[Download] "Kindling and ASH: Radical Aestheticism in Keats and Shelley." by Studies in Romanticism * eBook PDF Kindle ePub Free
eBook details
- Title: Kindling and ASH: Radical Aestheticism in Keats and Shelley.
- Author : Studies in Romanticism
- Release Date : January 22, 2003
- Genre: Language Arts & Disciplines,Books,Professional & Technical,Education,
- Pages : * pages
- Size : 253 KB
Description
1. "Touch the very pulse of fire / With my bare unlidded eyes" I TAKE THE TITLE OF MY OPENING SECTION FROM KEATS'S "SONG OF FOUR Fairies," and specifically from its rhapsody on flame. While the spirits of air and water are left to their own delights, Dusketha, the spirit of the earth, promises to join Salamander, the spirit of fire, in congress, to be "bedded in tongued flames" (93): "Sprite of fire! I follow thee [and] / at thy supreme desire, / Touch the very pulse of fire / With my bare unlidded eyes" (80, 84-86). (1) In an otherwise unremarkable poem, these remarkable lines on the "supreme desire" of the spirits also propose an allegory of reading that at first sight can only appear to be an allegory of blindness: by the promise recorded in these lines to make the eyes into organs of touch, Dusketha guarantees in the process to deprive them of sight.
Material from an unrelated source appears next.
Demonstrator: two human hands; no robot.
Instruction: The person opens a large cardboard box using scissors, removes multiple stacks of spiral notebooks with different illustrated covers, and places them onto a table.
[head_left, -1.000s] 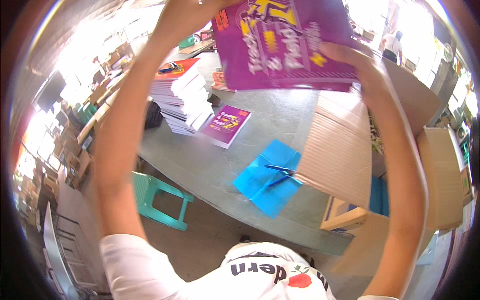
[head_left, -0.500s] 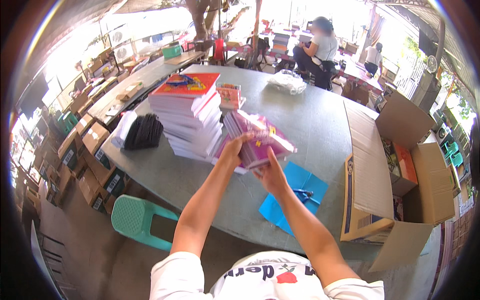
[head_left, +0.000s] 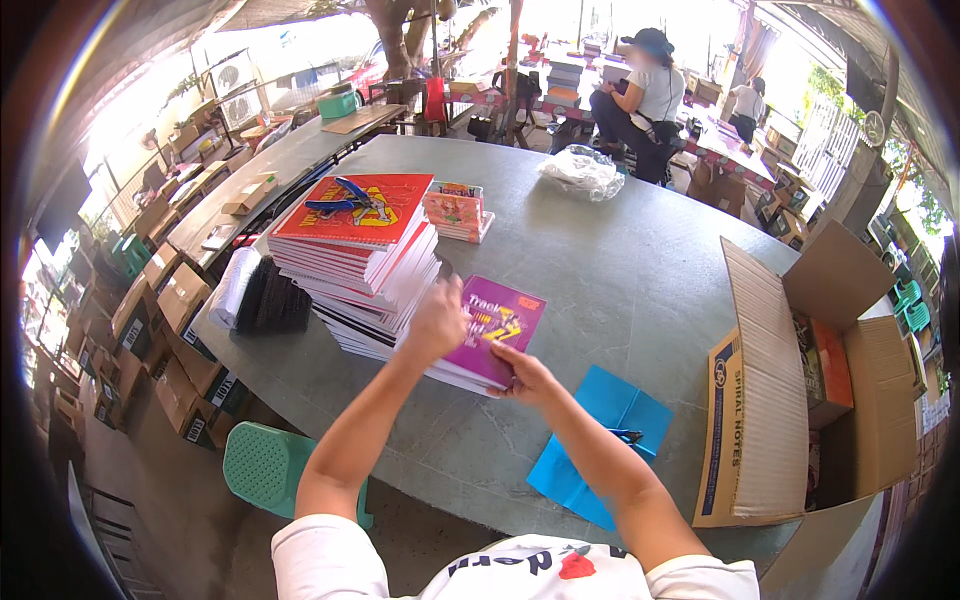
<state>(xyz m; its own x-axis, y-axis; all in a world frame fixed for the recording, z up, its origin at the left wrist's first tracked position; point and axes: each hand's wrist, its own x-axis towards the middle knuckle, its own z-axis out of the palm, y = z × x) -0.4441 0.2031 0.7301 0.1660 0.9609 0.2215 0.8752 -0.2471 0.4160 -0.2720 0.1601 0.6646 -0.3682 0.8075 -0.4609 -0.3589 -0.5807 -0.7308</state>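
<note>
Purple book [head_left: 505, 318], right at the centre of the frame, just beside the tall notebook stack [head_left: 350, 265]! Right hand [head_left: 526, 374] grips its lower right corner, thumb on top; left hand [head_left: 439, 322] curls at its left edge, though whether it's gripping, I can't tell.

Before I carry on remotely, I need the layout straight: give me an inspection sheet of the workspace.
Surface: grey table.
Job's things: purple books beside a tall notebook stack, a blue-handled tool on top.
Clutter: blue sheet, crumpled clear plastic, open carton.
Hands: right hand grips the purple books' near right corner; left hand at their left edge, grip unclear.
Cables: nothing seen.
Surroundings: green stool, stacked cartons, seated person.
</note>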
But something is gained by such self-blinding; for it is only by the searing touch of the eyes that this encounter with "the very pulse of fire" can be consummated. What, moreover, is the "pulse of fire" other than its beat, its metrics? Thus, to press "bare unlidded eyes" to fire's pulse is to read the fire, a reading which blinds on contact. Once this reading is "bedded," it promises to give desire a voice, to become a speaking, a poetics of "tongued flames." The poem does not pursue further the ramifications of this conjunction. But since Keats often plays with fire in his poems, Dusketha's lines announce an incendiary poetics that I would like to explore in their more detailed and adventurous forms. This entails turning from the "very pulse of fire" to the figures that we might read without the same fear of blindness, figures that lend this lyric pulse the illusion of a history, figures that transform fire into a narrative of burning--namely, the figures of kindling and ash, fire's origin and outcome, cause and consequence. To be "bedded in tongued flames" is thus to point from the kindling of the spirit of fire to the ashes of its result.